◆ Provided information:
☆ ☆ ☆

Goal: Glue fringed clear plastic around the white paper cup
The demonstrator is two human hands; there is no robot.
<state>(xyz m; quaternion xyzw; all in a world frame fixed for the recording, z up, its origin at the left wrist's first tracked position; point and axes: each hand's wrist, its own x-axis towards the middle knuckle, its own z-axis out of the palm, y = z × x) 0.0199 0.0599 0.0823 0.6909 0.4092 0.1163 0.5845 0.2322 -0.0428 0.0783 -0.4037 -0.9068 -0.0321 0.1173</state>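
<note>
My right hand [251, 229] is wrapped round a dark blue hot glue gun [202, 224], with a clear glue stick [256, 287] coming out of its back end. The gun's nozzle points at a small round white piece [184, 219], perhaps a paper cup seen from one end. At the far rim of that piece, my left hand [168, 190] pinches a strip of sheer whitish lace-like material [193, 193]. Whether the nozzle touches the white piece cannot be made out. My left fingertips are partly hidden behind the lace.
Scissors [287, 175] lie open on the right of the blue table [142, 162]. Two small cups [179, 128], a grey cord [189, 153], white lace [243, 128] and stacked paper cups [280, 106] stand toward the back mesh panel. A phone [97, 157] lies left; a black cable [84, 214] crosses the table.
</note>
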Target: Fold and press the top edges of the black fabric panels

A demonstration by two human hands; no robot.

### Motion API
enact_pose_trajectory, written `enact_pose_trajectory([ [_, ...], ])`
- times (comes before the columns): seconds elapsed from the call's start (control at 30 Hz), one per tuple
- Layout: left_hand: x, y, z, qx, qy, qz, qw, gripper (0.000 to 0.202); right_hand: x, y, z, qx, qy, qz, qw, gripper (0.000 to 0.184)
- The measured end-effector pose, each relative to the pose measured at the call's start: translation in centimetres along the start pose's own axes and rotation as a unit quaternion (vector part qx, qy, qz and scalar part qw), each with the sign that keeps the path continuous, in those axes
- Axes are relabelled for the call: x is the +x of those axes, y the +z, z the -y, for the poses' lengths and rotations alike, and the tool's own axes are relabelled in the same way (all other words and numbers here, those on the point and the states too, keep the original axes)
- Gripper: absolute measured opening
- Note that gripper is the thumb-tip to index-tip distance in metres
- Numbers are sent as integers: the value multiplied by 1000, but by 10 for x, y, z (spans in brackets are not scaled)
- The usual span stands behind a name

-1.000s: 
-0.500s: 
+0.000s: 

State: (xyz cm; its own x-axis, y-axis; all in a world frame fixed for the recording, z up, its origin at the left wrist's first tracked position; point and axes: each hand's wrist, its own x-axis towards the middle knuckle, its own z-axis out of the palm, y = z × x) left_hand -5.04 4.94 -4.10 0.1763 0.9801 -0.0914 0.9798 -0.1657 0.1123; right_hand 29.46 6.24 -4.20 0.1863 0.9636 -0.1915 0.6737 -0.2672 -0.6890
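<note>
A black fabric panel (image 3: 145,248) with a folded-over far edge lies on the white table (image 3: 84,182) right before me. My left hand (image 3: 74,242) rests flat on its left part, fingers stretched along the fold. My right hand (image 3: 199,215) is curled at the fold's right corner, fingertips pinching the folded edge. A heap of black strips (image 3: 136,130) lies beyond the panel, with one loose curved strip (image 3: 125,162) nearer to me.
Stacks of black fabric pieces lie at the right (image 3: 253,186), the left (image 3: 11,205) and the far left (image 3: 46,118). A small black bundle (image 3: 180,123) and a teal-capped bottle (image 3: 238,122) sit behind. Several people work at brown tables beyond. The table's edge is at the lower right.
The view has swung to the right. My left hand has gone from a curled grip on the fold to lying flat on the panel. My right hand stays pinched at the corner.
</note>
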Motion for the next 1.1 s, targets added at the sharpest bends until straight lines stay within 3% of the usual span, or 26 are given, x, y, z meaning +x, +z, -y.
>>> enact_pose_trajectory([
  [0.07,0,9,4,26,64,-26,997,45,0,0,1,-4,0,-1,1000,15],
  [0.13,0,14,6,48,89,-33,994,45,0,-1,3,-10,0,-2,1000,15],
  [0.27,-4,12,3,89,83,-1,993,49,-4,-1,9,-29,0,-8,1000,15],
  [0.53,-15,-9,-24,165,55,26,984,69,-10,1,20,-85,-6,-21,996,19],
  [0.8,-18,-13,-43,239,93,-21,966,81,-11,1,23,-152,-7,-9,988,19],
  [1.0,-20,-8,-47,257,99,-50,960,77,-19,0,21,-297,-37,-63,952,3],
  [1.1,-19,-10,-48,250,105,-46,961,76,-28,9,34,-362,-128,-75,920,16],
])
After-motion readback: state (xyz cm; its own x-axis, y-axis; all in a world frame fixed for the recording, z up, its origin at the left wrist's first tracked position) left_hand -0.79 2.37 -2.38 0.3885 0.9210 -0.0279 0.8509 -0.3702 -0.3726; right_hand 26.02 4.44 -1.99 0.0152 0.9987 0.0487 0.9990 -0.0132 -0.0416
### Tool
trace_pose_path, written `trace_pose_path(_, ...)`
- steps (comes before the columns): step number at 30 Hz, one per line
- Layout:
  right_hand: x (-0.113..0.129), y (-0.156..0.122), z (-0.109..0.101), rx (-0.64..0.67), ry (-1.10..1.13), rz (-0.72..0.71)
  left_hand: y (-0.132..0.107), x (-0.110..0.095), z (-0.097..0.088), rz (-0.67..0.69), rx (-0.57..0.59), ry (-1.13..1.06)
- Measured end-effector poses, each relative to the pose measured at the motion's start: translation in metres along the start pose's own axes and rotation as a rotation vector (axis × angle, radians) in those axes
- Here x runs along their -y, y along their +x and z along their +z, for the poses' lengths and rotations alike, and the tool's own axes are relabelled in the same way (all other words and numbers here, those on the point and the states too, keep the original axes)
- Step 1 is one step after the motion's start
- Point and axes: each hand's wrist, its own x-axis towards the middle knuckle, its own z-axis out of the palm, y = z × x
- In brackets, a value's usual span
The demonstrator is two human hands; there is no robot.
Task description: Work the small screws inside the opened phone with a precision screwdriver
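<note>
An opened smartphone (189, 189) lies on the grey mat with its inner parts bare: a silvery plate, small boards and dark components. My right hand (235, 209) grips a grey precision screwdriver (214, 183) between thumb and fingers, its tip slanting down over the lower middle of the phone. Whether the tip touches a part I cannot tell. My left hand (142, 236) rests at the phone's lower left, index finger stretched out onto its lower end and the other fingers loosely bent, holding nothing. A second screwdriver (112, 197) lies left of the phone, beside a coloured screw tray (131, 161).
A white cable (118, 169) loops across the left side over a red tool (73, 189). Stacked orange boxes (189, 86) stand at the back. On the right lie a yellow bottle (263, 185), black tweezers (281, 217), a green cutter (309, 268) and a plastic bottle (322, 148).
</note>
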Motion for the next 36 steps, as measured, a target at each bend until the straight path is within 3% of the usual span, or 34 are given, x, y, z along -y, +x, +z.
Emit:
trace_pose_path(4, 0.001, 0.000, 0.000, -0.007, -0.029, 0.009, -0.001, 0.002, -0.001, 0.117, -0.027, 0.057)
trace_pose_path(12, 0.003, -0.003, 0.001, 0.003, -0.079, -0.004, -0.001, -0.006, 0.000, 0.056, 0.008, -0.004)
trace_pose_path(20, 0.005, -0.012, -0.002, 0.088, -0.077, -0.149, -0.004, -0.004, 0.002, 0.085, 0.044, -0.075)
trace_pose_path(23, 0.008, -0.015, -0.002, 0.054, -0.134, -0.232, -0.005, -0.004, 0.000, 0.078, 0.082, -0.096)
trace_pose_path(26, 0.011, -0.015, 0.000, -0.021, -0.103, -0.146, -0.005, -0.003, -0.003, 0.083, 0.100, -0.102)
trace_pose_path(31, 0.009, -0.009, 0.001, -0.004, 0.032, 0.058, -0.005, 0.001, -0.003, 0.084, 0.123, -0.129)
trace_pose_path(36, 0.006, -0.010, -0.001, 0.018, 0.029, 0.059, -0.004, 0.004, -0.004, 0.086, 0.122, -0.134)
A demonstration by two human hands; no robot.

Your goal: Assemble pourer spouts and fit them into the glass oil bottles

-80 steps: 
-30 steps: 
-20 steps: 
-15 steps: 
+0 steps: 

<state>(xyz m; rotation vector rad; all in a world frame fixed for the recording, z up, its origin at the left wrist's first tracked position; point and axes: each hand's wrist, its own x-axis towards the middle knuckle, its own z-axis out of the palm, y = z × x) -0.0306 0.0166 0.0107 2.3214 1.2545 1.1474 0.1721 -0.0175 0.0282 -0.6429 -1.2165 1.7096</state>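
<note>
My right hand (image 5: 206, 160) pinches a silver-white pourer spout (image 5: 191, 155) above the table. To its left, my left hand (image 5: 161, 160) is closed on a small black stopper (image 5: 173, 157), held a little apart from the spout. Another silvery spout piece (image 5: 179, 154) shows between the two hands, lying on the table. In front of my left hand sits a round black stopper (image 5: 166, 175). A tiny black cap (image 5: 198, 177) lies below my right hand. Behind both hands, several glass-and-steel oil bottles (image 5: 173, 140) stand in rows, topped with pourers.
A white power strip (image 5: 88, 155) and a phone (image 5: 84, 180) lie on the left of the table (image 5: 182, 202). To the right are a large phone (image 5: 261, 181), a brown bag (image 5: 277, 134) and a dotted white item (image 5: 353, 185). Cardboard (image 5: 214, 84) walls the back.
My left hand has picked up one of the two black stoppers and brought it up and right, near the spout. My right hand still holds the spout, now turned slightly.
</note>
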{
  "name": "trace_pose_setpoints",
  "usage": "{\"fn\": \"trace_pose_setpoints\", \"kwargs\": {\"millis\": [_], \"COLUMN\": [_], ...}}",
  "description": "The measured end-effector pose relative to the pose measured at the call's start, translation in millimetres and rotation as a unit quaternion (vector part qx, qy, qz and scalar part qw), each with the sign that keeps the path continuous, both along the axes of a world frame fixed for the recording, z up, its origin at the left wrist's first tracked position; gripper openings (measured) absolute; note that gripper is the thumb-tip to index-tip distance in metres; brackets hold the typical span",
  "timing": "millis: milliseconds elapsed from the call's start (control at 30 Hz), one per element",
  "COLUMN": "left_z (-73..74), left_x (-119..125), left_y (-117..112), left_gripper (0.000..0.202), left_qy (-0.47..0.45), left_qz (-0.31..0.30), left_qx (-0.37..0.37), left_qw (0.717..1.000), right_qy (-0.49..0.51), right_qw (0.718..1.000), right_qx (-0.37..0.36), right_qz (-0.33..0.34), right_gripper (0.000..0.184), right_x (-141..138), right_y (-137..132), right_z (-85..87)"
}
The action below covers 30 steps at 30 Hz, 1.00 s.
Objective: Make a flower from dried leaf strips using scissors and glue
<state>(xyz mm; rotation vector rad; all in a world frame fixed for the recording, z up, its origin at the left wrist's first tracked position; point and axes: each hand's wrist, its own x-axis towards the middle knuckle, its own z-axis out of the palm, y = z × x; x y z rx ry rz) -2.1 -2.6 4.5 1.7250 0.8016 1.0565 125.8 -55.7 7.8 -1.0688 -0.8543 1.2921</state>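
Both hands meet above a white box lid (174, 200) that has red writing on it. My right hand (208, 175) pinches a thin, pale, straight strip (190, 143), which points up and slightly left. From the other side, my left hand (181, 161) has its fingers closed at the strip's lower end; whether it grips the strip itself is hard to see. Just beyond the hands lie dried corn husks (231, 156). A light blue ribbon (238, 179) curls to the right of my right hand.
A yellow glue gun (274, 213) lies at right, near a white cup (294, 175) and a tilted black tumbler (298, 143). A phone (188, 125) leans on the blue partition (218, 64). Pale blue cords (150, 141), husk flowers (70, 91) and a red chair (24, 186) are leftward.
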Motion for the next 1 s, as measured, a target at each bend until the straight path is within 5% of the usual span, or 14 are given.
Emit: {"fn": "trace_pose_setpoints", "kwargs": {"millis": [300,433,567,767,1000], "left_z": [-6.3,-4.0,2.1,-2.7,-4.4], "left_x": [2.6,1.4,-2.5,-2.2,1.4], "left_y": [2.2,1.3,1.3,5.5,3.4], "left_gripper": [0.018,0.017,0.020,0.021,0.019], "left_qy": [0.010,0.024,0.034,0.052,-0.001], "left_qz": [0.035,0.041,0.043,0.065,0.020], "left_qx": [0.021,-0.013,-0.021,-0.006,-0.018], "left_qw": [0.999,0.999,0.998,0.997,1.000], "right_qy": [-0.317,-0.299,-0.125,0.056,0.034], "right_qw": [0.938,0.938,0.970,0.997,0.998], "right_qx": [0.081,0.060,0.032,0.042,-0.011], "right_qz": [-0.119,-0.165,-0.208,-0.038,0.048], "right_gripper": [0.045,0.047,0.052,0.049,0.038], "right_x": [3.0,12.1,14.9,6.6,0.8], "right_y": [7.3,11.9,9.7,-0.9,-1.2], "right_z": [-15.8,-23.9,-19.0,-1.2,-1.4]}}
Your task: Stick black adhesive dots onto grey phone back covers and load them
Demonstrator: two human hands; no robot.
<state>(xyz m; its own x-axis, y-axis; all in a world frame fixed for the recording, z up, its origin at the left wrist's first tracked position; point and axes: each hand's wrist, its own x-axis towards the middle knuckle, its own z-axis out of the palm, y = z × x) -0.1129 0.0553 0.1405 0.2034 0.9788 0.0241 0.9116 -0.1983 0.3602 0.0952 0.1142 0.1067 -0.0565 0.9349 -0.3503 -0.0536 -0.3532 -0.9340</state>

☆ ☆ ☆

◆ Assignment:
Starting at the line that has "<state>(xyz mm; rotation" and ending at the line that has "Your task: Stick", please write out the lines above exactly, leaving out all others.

◆ Response area:
<state>(xyz mm; rotation vector rad; all in a world frame fixed for the recording, z up, its origin at the left wrist's first tracked position; point and axes: each hand's wrist, its own x-axis towards the middle knuckle, its own z-axis out of the palm, y = z × x; x y z rx ry rz) -2.1 -2.6 4.5 1.7250 0.8016 1.0565 125.8 -55.7 7.8 -1.0688 -0.8543 1.2921</state>
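Both hands meet above a white box lid (174, 200) that has red writing on it. My right hand (208, 175) pinches a thin, pale, straight strip (190, 143), which points up and slightly left. From the other side, my left hand (181, 161) has its fingers closed at the strip's lower end; whether it grips the strip itself is hard to see. Just beyond the hands lie dried corn husks (231, 156). A light blue ribbon (238, 179) curls to the right of my right hand.
A yellow glue gun (274, 213) lies at right, near a white cup (294, 175) and a tilted black tumbler (298, 143). A phone (188, 125) leans on the blue partition (218, 64). Pale blue cords (150, 141), husk flowers (70, 91) and a red chair (24, 186) are leftward.
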Motion for the next 1 s, as measured, a target at each bend until the straight path is within 5% of the usual span, or 14 are given.
Emit: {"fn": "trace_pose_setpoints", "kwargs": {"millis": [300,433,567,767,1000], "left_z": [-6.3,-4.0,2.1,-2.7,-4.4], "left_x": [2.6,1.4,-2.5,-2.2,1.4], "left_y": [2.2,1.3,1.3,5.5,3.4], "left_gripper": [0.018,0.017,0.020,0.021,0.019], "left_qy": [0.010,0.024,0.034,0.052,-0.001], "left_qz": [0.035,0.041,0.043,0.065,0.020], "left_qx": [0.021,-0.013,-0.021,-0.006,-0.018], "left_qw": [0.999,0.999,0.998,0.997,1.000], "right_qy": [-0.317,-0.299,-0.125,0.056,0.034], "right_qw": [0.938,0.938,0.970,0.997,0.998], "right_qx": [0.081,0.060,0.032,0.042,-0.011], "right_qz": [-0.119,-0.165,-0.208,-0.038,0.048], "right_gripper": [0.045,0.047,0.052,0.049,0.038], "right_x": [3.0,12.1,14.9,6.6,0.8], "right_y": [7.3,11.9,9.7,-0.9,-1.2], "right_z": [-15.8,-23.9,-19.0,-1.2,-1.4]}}
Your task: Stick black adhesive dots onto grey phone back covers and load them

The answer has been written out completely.